Propose: employ multiple (or multinomial) noisy labels: \[ p \left( \hat{y} | x; \pi, \rho \right) = \sum_{c = 1}^{C} \underbrace{\pi_{c}}_{p(y = c | x)} \, \underbrace{\operatorname{Mult}(\hat{y}; N, \rho_{c})}_{p(\hat{y} = c | x, y)}. \]

Claim

Any noisy label learning problem where the noisy label distribution is modelled as a multinomial mixture model is identifiable if and only if there are at least \(2C - 1\) samples of noisy label \(\hat{y}\) for an instance \(x\) with \(C\) being the number of classes.
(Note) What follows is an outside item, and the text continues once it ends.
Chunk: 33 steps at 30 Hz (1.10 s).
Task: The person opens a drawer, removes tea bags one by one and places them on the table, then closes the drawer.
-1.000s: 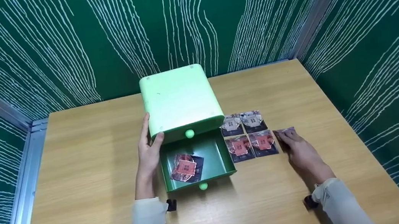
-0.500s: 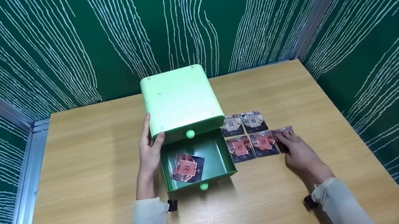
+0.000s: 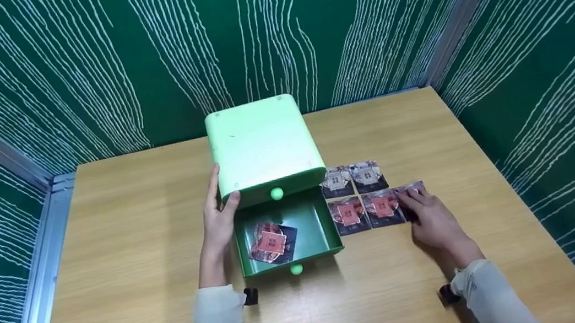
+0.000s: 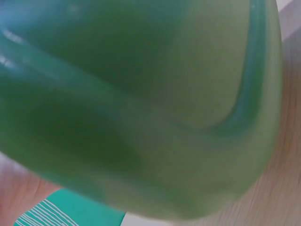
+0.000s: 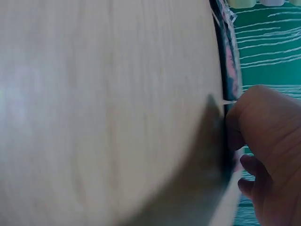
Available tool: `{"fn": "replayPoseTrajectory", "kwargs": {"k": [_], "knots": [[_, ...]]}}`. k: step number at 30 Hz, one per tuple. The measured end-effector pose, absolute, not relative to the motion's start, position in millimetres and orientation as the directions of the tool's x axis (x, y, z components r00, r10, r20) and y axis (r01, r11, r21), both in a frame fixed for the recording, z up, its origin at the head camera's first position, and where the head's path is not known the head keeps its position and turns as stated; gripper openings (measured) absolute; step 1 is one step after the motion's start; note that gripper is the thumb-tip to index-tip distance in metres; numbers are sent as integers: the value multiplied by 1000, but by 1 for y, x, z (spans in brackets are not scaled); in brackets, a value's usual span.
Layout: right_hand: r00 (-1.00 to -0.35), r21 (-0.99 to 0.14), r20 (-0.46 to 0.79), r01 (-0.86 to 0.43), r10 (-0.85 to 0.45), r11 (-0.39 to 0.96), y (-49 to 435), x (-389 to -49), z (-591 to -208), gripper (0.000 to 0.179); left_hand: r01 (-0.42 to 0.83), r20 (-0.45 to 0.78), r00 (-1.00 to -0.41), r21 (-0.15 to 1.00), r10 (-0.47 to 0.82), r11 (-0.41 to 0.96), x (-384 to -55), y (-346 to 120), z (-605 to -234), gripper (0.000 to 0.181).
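My left hand [image 3: 218, 223] grips the front left corner of a light green two-drawer box [image 3: 263, 142], thumb on its front edge and fingers along its side. The lower drawer [image 3: 316, 235] is pulled out, with overlapping red-labelled packets [image 3: 270, 242] lying in it. To the right, my right hand [image 3: 437, 219] holds another flat packet [image 3: 416, 187] down on the table by its edge, covering most of it. This packet sits right against a red-labelled packet [image 3: 383, 207], the second in the front row. In the right wrist view, the thumb and bent fingers [image 5: 249, 165] are at the packet.
Another red-labelled packet [image 3: 349, 214] lies beside the drawer. Two grey-labelled packets [image 3: 368, 175] form a row behind. The wooden table [image 3: 127, 249] meets green walls [image 3: 168, 60] with white wavy lines at the back and sides.
My right hand has slid its packet a little left, closing the gap to the red-labelled packet beside it. My left hand has stayed on the box.
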State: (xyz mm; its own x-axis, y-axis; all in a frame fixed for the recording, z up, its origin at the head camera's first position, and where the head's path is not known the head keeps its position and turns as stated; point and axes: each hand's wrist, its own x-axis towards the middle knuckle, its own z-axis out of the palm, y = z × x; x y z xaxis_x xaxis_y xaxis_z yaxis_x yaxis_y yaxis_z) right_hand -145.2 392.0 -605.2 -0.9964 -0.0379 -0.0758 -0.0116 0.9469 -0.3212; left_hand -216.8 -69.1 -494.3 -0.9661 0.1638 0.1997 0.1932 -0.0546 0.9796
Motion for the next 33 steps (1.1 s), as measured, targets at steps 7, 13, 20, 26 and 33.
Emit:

Identifiability in noisy label learning

Generate additional noisy labels through K nearest neighbours

\[ p(\hat{y}_{i} | x_{i}) \gets \mu p(\hat{y}_{i} | x_{i}) + (1 - \mu) \sum_{k = 1}^{K} \mathbf{A}_{ik} p(\hat{y}_{k} | x_{k}), \] where \(\mathbf{A}\) is a matrix consisting of similarity coefficients between nearest neighbours.

Additional noisy labels can be sampled from the obtained \(p(\hat{y}_{i} | x_{i})\).
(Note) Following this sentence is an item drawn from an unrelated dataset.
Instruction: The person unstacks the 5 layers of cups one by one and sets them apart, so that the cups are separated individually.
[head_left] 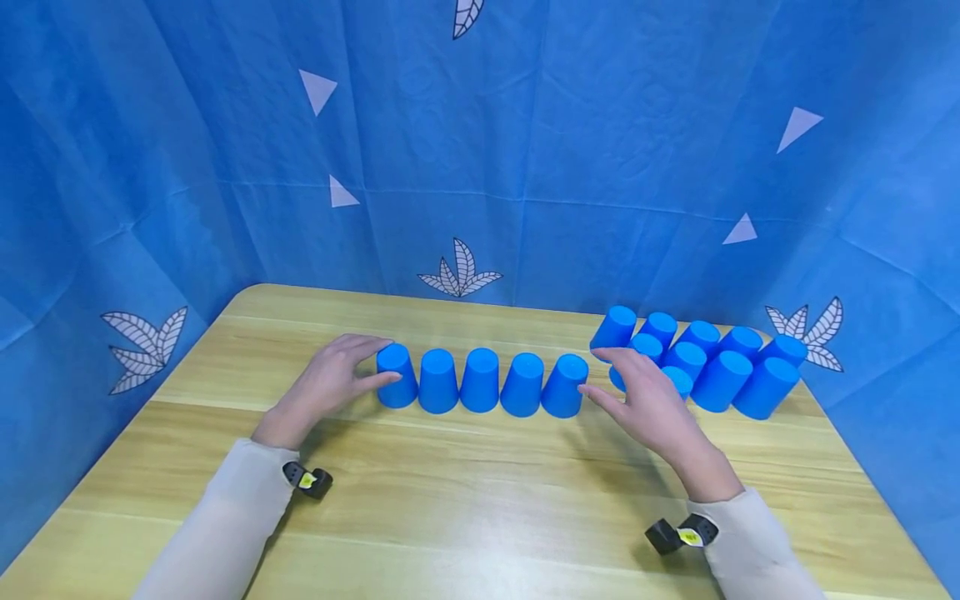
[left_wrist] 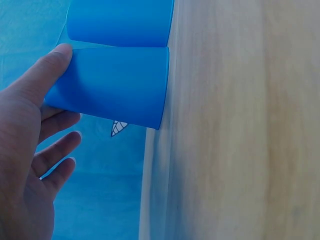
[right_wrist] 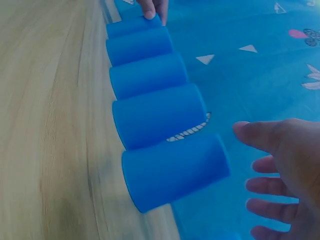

The EM algorithm is then used to infer \(\pi\) and \(\rho\).

Future plan

  • Investigate the noisy label learning further, including:
    • quality of annotators (e.g., crowd-sourcing)
    • bias caused by annotators (e.g., fairness)
    • integrating prior or feedback to improve learning (e.g., empirical Bayes)
  • Collaborate for grant writing
  • Supervise higher-degree-by-research students